A historical account of ideology in the Global South as the postwar laboratory of socialism, its legacy following the Cold War, and the continuing influence of socialist ideas worldwide.

In the first decades after World War II, many newly independent Asian and African countries and established Latin American states pursued a socialist development model. Jeremy Friedman traces the socialist experiment over forty years through the experience of five countries: Indonesia, Chile, Tanzania, Angola, and Iran.
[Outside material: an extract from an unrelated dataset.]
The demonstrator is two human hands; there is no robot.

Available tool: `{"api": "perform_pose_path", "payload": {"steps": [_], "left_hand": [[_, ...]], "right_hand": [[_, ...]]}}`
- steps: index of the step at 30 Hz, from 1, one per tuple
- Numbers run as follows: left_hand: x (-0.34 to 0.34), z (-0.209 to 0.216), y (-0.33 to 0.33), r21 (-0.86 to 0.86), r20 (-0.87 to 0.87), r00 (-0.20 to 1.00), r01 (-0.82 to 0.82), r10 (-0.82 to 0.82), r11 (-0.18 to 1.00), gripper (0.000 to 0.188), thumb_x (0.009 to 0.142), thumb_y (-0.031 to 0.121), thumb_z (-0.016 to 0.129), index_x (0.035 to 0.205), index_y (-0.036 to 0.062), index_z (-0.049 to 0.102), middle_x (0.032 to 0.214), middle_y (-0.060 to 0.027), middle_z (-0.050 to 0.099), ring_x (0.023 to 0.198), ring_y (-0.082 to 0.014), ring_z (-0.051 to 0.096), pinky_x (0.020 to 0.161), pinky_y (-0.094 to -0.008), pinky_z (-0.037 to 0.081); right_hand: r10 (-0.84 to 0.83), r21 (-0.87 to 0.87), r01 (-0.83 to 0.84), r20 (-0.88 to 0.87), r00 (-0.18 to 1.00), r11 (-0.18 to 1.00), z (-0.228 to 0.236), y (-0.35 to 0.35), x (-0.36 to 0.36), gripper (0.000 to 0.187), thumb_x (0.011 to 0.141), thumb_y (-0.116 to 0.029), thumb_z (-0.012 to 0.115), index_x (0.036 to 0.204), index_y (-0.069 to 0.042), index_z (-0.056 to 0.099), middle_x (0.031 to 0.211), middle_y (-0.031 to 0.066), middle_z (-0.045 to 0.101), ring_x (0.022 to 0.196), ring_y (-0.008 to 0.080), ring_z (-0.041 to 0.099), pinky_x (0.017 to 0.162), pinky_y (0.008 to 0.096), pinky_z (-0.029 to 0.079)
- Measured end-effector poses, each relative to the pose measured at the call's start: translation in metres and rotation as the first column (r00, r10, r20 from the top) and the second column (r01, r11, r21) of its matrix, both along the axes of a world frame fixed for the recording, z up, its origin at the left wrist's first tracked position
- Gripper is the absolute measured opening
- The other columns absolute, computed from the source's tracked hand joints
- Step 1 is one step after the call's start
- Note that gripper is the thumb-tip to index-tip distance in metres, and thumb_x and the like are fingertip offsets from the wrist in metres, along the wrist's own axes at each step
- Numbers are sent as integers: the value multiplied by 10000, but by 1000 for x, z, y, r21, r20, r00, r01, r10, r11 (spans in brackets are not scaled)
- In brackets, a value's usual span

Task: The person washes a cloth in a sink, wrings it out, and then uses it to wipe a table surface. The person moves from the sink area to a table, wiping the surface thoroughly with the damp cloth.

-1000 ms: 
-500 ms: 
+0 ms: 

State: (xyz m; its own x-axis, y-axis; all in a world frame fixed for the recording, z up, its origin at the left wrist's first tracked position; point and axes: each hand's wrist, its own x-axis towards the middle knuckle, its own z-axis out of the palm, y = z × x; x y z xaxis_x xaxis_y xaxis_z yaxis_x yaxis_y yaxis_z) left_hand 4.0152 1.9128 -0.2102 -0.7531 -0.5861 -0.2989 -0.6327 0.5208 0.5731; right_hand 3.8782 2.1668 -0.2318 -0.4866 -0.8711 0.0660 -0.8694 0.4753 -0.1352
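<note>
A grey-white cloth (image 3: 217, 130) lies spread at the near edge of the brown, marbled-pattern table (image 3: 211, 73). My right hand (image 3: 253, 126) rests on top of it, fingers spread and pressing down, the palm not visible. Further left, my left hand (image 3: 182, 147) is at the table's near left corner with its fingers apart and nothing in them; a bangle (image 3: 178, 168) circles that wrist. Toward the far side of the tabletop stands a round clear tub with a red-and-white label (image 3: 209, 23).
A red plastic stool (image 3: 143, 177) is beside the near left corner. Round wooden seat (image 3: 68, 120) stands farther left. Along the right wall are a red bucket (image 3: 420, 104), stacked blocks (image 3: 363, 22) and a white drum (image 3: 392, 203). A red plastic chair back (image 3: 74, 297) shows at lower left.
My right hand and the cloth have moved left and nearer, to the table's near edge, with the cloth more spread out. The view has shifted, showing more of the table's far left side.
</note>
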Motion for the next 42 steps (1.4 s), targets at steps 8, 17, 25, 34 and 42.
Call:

These states sought paths to socialism without formal adherence to the Soviet bloc or the programs that Soviets, East Germans, Cubans, Chinese, and other outsiders tried to promote. Instead, they attempted to forge new models of socialist development through their own trial and error, together with the help of existing socialist countries, demonstrating the flexibility and adaptability of socialism. All five countries would become Cold War battlegrounds and regional models, as new policies in one shaped evolving conceptions of development in another. Lessons from the collapse of democracy in Indonesia were later applied in Chile, just as the challenge of political Islam in Indonesia informed the policies of the left in Iran. Efforts to build agrarian economies in West Africa influenced Tanzania’s approach to socialism, which in turn influenced the trajectory of the Angolan model.

Ripe for Revolution shows socialism as more adaptable and pragmatic than often supposed. When we view it through the prism of a Stalinist orthodoxy, we miss its real effects and legacies, both good and bad. To understand how socialism succeeds and fails, and to grasp its evolution and potential horizons, we must do more than read manifestos. We must attend to history.